2. The water-gas separation device according to claim 1, characterized in that, The access component also includes: An inlet pipe is disposed outside the liquid storage component and communicates with the first guide component; A first filter element is disposed within the first guide element, and at least a portion of the partition portion is disposed below the first filter element.

3. The water-gas separation device according to claim 1, characterized in that, The exhaust assembly includes: The second guide extends into the liquid storage cavity, and the end of the second guide away from the outside of the liquid storage component is formed as a closed end. A through hole is formed on the side wall of the second guide.

4. The water-gas separation device according to claim 3, characterized in that, The exhaust assembly also includes: A blocking member is installed on the closed end. The blocking member has an annular funnel-shaped blocking portion. The large-diameter end of the blocking portion is located above the small-diameter end of the blocking portion.

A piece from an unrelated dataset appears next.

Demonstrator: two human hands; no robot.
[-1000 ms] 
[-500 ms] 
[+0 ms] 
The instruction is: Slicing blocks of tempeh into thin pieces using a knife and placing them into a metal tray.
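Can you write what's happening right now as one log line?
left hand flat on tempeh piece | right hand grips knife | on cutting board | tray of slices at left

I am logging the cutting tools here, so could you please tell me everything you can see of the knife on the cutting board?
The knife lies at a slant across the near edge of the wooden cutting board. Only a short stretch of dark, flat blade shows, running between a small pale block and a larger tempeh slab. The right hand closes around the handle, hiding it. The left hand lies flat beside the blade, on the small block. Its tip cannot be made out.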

The blocking portion surrounds the area on the second guide member where the through hole is opened.

5. The water-gas separation device according to claim 3 or 4, characterized in that, The exhaust assembly also includes: An exhaust pipe is disposed outside the liquid storage component and communicates with the second guide component; A second filter element is installed on the second guide element; along the gas flow path, the second filter element is disposed downstream of the through hole.

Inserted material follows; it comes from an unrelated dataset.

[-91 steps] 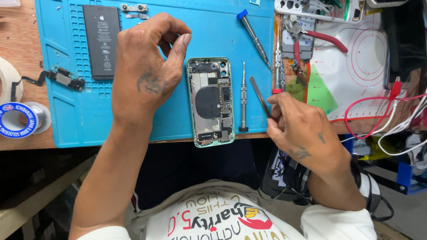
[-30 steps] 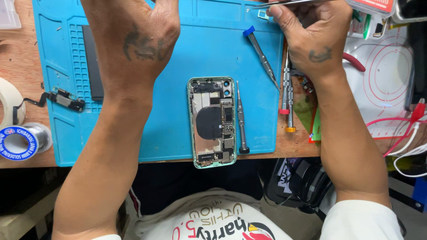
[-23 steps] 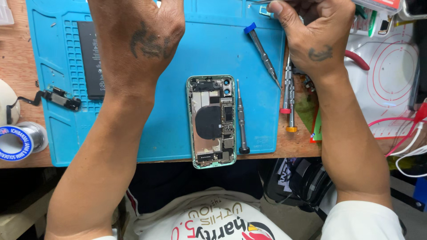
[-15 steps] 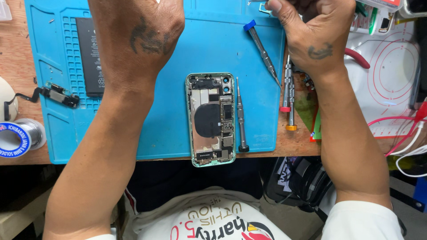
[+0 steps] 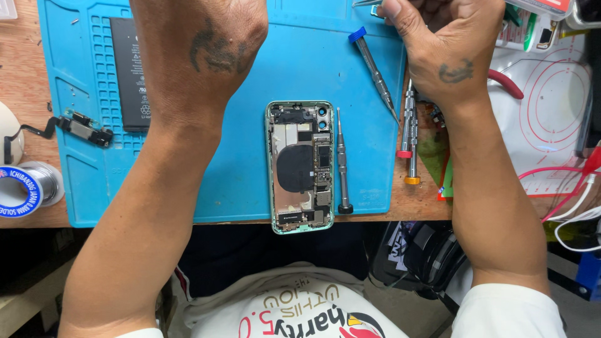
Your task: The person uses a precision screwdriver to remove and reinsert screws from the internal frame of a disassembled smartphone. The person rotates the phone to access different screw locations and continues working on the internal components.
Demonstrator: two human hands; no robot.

6. The water-gas separation device according to claim 3, characterized in that, The water-gas separation device also includes: The first adapter is connected to the inlet end of the first guide; The second adapter is connected to the outlet end of the second guide; Both the first adapter and the second adapter are installed on the liquid storage device.

7. The water-gas separation device according to claim 1, characterized in that, The drainage assembly includes: The third guide is installed at the bottom of the liquid storage chamber; the third guide has a drainage hole, and the upper surface of the third guide is formed as an inclined guide portion, with the drainage hole located at the lowest point of the guide portion.

8. The water-gas separation device according to claim 7, characterized in that, The drainage assembly also includes: The drain valve is connected to the drainage hole; A sealing element is sandwiched between the third guide and the cavity wall of the liquid storage chamber.

9. A negative pressure machine, characterized in that, The water-gas separation device includes any one of claims 1 to 8.

10. A dental chair, characterized in that, The water-gas separation device includes any one of claims 1 to 8.